China’s devaluation may be bad news for FX industry

China’s currency devaluation should give a shot in the arm to global foreign exchange volumes as traders take advantage of and protect themselves against the surprise surge in volatility, but its longer-term impact on market activity may not be so benign.

Investors with longer-term horizons than a day’s trading profit, from pension funds seeking stable returns to companies considering expanding overseas, will be alarmed by the prospect of wild swings in exchange rates triggered by another round of “currency wars”.

Former Brazilian finance minister Guido Mantega coined the term “currency wars” in 2010. It refers to countries trying to make their exports more competitive – and ultimately boost their growth – at the expense of rivals, by weakening their exchange rates.

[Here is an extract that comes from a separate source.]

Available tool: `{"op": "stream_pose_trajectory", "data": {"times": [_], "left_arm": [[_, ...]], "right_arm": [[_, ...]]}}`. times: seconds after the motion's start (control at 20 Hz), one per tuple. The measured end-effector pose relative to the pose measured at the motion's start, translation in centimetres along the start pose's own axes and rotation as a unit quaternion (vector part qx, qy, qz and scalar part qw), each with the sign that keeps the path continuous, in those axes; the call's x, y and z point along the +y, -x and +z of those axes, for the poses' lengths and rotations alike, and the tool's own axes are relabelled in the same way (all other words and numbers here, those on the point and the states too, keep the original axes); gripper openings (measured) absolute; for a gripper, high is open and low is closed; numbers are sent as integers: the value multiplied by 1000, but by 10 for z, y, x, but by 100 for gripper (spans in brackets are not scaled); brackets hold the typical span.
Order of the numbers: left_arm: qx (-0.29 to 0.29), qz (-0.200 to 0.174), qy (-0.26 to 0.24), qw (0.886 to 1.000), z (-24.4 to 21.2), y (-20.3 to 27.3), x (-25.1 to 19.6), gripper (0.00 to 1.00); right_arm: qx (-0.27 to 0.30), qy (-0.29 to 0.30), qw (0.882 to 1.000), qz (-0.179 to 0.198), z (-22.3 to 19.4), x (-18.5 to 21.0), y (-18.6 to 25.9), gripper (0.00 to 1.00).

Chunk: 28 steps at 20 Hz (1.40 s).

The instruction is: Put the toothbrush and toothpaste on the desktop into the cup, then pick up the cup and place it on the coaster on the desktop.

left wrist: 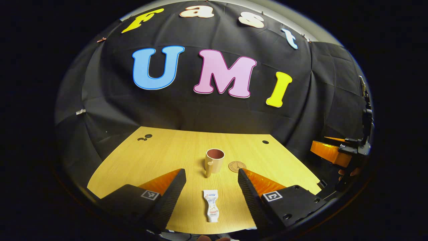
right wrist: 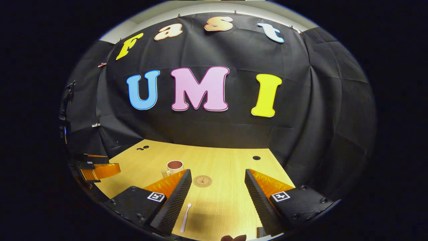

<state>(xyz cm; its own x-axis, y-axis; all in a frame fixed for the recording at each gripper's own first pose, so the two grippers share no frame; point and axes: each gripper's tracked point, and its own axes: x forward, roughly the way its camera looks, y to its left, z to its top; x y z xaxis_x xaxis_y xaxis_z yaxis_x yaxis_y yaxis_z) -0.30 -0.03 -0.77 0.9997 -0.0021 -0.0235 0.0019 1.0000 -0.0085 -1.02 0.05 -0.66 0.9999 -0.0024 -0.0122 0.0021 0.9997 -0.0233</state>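
Evidently nothing had been grasped: both the left gripper (left wrist: 211, 187) and right gripper (right wrist: 217, 190) were held wide. The toothpaste (left wrist: 211, 210) and toothbrush (right wrist: 185, 217) lay flat on the desktop (left wrist: 150, 157), short of the cup (left wrist: 214, 160) beside the coaster (left wrist: 236, 166); a lowering onto each seemed called for.

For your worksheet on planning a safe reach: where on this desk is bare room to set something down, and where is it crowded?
Free: the left stretch of the desk, from the cup to the left edge, and the far strip behind the cup. Crowded: the near middle, where cup, coaster, toothpaste and toothbrush lie close together.
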Motion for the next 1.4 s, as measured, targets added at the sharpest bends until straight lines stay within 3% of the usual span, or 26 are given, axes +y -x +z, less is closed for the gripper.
{"op": "stream_pose_trajectory", "data": {"times": [0.3,0.55,1.0,1.35,1.4], "left_arm": [[14,-6,-5,1000,-9,-5,-2,96],[86,-9,-10,996,-53,-19,-10,96],[214,7,-10,977,-153,-66,-16,90],[263,39,4,964,-186,-107,0,84],[269,41,6,962,-192,-113,0,79]], "right_arm": [[6,0,1000,0,-3,1,-3,98],[18,1,1000,2,-15,3,-5,98],[70,13,997,34,-74,14,-14,98],[120,5,991,52,-112,14,-24,98],[127,1,991,51,-116,13,-26,99]]}}
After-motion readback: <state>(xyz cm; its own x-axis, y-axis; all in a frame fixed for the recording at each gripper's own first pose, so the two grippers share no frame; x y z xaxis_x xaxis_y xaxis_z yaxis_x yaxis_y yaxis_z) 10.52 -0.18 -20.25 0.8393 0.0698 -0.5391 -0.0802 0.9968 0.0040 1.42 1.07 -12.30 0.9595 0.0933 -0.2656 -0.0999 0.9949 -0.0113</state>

Policymakers fear Beijing’s move could accelerate this race to the bottom, particularly as most countries, including those in the developed and industrialized world, have few growth-boosting policy tools left open to them.

It’s a worry for a troubled foreign exchange industry.

After years of rapid growth, which made it the world’s largest financial market and a money-spinner for big banks, trading volumes are slowly shrinking and jobs are being lost.

Tighter regulation, increased automation, greater competition, and a global market-rigging scandal all suggest its glory days are over. The depressive impact on investment of a lengthy currency war would do little to restore its fortunes.

“Any prolonged uncertainty in the market resulting from this, and real-money players such as pension and mutual funds will be less inclined to invest,” said Neil Mellor, senior currency strategist at Bank of New York Mellon in London.

Offshore yuan trading on Thomson Reuters platforms reached a record $26 billion on Aug. 12, the day after China devalued the yuan. It had grown 350 percent year-on-year in 2014.

On rival platform EBS – the main venue for dollar, yen and euro trading – the yuan ended 2014 as one of its top five traded currencies.

But the growth in yuan trading in recent years is atypical of the market at large, according to the latest FX trading volume data compiled by the Bank of England, New York Federal Reserve and global FX settlement system CLS.

Daily trading in London fell 8 percent to $2.48 trillion in the six months to April, driven by a 13 percent slump in spot volumes to $973 billion a day, the BoE said.

Average daily volume in North America fell 20 percent to $881.21 billion, thanks to a 25 percent slump in spot transactions to $426.99 billion, according to the New York Federal Reserve.

Data from CLS, used almost universally by the banking industry to process or settle foreign exchange trades, shows that global average daily volume slipped 0.6 percent to $4.61 trillion in May. As recently as last November the global FX market was turning over $5.17 trillion a day, according to CLS.

As analysts at Morgan Stanley point out, China accounts for 21 percent of the trade-weighted dollar index used by the Federal Reserve. It is the biggest single component of the equivalent euro trade-weighted index at around 23 percent. So what happens to the yuan has a growing influence on dollar and euro flows.

Analysts at London-based independent investment advisory firm Cross Border Capital say China’s credit markets have grown 12-fold since 2000 and are now worth around $25 trillion – roughly the same size as U.S. credit markets.

“Her credit markets are fragile and they are unwinding what has been the world’s biggest ever credit boom, and capital outflows are meaningful,” they wrote in a report last month. “China remains the key risk and reward for global investors.”

In that, the foreign exchange industry is no exception.